(Provided material)

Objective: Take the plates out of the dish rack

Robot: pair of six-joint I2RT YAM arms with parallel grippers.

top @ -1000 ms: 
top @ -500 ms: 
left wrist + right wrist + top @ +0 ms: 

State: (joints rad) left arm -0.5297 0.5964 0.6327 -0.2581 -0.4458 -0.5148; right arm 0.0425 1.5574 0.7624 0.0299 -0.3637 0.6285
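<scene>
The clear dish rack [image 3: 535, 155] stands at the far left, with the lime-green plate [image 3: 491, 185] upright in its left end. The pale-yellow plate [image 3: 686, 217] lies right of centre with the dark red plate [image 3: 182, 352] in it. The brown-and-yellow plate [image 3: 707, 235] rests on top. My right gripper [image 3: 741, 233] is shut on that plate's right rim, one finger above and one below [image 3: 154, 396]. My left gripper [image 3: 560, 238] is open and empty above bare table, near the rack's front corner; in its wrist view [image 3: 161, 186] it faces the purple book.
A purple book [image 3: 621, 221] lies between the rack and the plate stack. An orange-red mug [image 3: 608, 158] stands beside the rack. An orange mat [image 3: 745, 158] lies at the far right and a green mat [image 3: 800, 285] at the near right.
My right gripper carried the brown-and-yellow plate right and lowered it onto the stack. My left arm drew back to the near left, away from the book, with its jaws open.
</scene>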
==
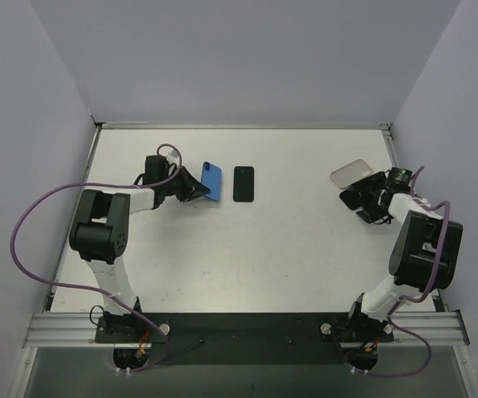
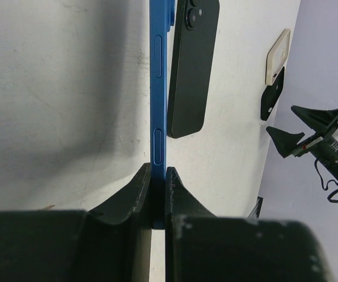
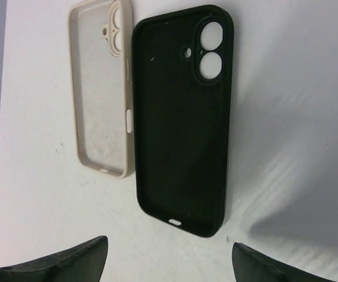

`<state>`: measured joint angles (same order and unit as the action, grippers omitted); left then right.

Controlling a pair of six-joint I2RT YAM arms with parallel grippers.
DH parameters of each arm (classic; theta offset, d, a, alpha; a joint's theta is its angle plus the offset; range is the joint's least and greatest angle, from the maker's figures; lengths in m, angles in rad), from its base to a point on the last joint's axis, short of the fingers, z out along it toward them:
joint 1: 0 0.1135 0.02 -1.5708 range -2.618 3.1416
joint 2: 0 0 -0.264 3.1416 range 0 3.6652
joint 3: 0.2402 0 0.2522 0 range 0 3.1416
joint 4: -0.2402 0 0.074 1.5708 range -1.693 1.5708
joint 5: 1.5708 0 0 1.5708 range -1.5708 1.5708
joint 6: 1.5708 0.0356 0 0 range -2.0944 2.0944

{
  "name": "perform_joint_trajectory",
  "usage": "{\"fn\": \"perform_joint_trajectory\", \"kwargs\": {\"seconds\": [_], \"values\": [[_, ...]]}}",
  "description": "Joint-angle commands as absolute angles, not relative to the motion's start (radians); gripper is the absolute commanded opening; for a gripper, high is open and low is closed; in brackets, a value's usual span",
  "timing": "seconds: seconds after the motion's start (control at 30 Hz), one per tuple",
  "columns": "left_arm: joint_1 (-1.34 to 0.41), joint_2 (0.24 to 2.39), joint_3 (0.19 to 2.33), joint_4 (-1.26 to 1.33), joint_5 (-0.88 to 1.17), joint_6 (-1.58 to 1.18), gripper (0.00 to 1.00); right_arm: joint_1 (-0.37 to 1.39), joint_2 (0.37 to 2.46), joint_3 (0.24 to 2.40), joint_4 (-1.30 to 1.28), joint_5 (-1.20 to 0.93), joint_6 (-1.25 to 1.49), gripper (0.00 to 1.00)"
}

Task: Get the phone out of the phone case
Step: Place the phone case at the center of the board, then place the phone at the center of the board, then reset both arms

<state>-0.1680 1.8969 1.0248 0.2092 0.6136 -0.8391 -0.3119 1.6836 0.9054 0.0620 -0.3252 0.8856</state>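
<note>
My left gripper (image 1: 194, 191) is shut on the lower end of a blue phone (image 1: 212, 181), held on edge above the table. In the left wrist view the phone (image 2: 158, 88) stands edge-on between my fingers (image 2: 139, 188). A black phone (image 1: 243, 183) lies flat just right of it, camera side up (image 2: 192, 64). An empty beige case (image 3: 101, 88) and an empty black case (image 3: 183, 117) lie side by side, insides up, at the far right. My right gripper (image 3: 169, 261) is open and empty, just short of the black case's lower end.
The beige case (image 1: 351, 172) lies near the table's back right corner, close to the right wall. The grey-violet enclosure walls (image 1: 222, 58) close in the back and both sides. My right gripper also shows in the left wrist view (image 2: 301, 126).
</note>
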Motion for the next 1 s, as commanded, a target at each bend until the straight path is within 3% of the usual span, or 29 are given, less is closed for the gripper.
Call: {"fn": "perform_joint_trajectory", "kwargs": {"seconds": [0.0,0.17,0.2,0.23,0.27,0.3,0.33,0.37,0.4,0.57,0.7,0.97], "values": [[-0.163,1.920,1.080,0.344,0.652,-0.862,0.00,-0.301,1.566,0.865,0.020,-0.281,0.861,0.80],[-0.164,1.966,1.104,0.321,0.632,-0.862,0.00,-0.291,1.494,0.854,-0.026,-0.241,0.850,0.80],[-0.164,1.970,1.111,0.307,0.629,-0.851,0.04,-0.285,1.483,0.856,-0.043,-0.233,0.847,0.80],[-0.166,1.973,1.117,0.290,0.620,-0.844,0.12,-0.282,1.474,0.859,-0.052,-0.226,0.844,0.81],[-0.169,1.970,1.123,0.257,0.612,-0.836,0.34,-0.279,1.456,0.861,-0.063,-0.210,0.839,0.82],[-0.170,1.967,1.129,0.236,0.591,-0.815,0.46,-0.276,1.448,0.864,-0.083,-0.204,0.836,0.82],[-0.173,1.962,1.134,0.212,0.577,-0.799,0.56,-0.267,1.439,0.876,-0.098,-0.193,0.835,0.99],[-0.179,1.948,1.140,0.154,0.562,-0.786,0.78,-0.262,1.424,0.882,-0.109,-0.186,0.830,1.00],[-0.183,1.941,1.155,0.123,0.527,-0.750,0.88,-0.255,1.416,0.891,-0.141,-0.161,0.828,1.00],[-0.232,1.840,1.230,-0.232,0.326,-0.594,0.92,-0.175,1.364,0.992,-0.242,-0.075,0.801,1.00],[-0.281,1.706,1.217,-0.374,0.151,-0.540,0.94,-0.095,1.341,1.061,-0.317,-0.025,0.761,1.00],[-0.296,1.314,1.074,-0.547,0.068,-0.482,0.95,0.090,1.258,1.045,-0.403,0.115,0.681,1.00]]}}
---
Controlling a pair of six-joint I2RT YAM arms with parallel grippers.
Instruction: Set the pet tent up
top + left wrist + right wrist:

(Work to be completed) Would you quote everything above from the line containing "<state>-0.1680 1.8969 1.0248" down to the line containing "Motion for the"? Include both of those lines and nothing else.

(Response to this exercise)
<state>-0.1680 1.8969 1.0248 0.2092 0.6136 -0.8391 -0.3119 1.6836 0.9054 0.0620 -0.3252 0.8856</state>
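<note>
My left gripper (image 1: 194, 191) is shut on the lower end of a blue phone (image 1: 212, 181), held on edge above the table. In the left wrist view the phone (image 2: 158, 88) stands edge-on between my fingers (image 2: 139, 188). A black phone (image 1: 243, 183) lies flat just right of it, camera side up (image 2: 192, 64). An empty beige case (image 3: 101, 88) and an empty black case (image 3: 183, 117) lie side by side, insides up, at the far right. My right gripper (image 3: 169, 261) is open and empty, just short of the black case's lower end.
The beige case (image 1: 351, 172) lies near the table's back right corner, close to the right wall. The grey-violet enclosure walls (image 1: 222, 58) close in the back and both sides. My right gripper also shows in the left wrist view (image 2: 301, 126).
</note>
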Motion for the next 1 s, as commanded, a target at each bend until the straight path is within 3% of the usual span, or 29 are given, less is closed for the gripper.

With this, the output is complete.